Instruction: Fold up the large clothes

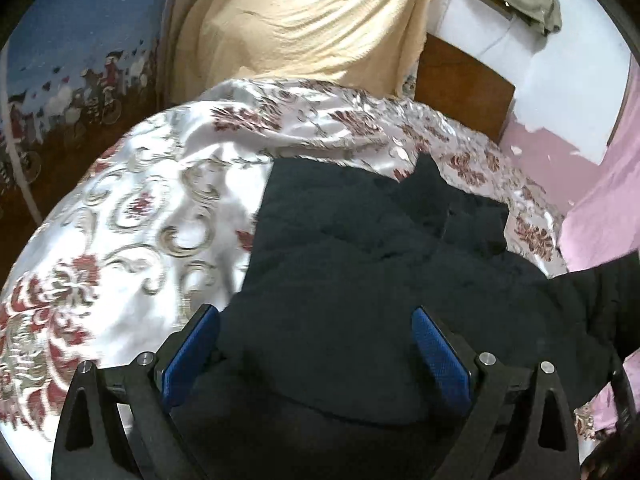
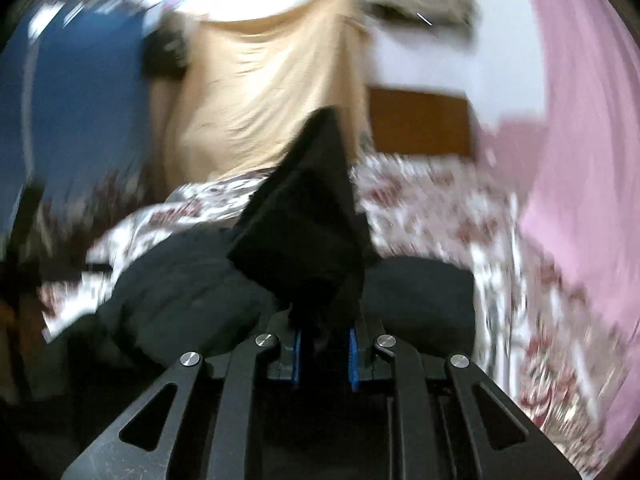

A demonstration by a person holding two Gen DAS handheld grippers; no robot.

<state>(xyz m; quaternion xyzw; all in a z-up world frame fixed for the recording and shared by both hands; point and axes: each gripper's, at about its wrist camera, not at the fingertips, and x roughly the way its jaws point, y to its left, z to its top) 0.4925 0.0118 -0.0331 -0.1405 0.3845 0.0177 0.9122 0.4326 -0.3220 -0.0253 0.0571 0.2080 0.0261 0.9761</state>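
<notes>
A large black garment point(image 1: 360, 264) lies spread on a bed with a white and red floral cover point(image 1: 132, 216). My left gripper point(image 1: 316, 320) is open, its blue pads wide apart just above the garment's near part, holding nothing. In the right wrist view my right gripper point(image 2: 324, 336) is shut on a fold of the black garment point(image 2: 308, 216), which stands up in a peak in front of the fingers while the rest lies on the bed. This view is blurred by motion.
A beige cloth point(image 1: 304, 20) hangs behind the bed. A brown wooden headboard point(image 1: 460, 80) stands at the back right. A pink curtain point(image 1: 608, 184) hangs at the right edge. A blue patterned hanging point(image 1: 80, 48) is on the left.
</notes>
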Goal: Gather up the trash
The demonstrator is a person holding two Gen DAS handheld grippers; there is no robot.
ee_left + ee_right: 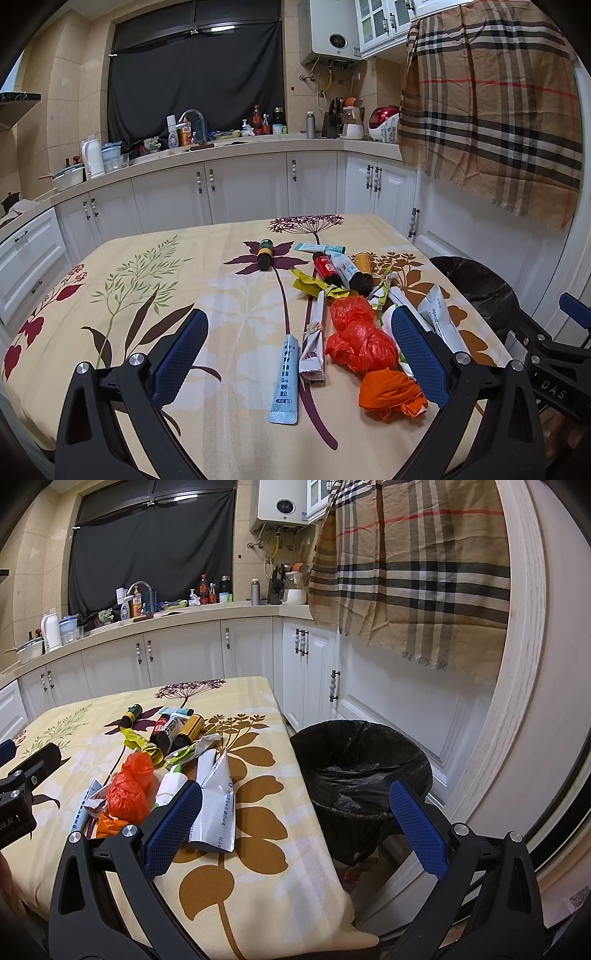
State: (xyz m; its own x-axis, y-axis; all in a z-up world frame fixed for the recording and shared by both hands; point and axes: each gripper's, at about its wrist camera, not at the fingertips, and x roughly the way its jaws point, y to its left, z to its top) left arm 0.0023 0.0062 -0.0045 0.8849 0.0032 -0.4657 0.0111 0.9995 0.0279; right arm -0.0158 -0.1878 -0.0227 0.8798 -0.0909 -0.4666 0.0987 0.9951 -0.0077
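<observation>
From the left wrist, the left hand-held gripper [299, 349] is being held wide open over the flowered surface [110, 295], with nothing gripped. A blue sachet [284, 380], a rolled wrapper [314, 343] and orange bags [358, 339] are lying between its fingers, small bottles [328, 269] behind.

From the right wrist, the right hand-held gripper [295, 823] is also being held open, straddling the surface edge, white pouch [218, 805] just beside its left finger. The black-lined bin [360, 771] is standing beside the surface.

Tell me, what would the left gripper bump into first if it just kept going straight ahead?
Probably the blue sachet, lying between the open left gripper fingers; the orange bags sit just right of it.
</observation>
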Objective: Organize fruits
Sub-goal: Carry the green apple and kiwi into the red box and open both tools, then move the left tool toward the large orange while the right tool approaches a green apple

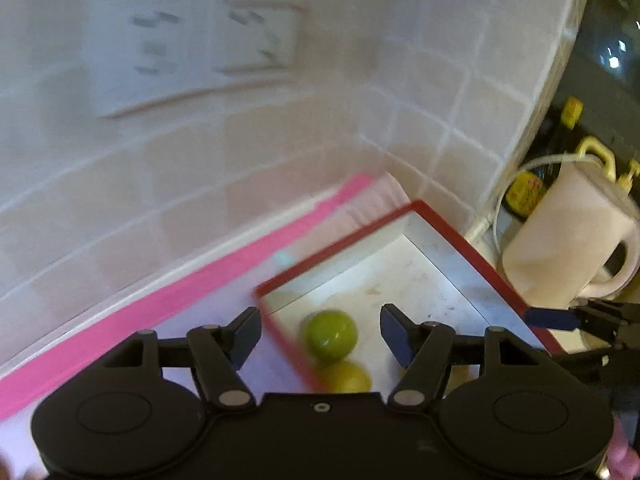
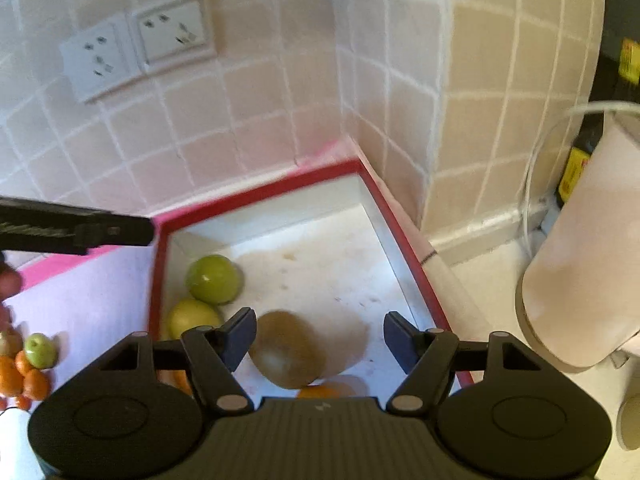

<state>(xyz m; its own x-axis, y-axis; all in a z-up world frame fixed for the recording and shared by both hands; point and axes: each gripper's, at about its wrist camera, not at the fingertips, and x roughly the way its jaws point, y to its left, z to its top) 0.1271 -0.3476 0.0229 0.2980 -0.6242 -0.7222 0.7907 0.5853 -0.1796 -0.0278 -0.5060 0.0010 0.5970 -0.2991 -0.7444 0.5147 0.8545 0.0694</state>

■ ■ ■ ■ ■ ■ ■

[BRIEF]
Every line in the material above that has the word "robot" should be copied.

[ANSWER SPACE]
A demonstration by a person holding two Gen DAS handheld grippers; no robot.
The demonstrator is a person holding two Gen DAS handheld grippers; there is no robot.

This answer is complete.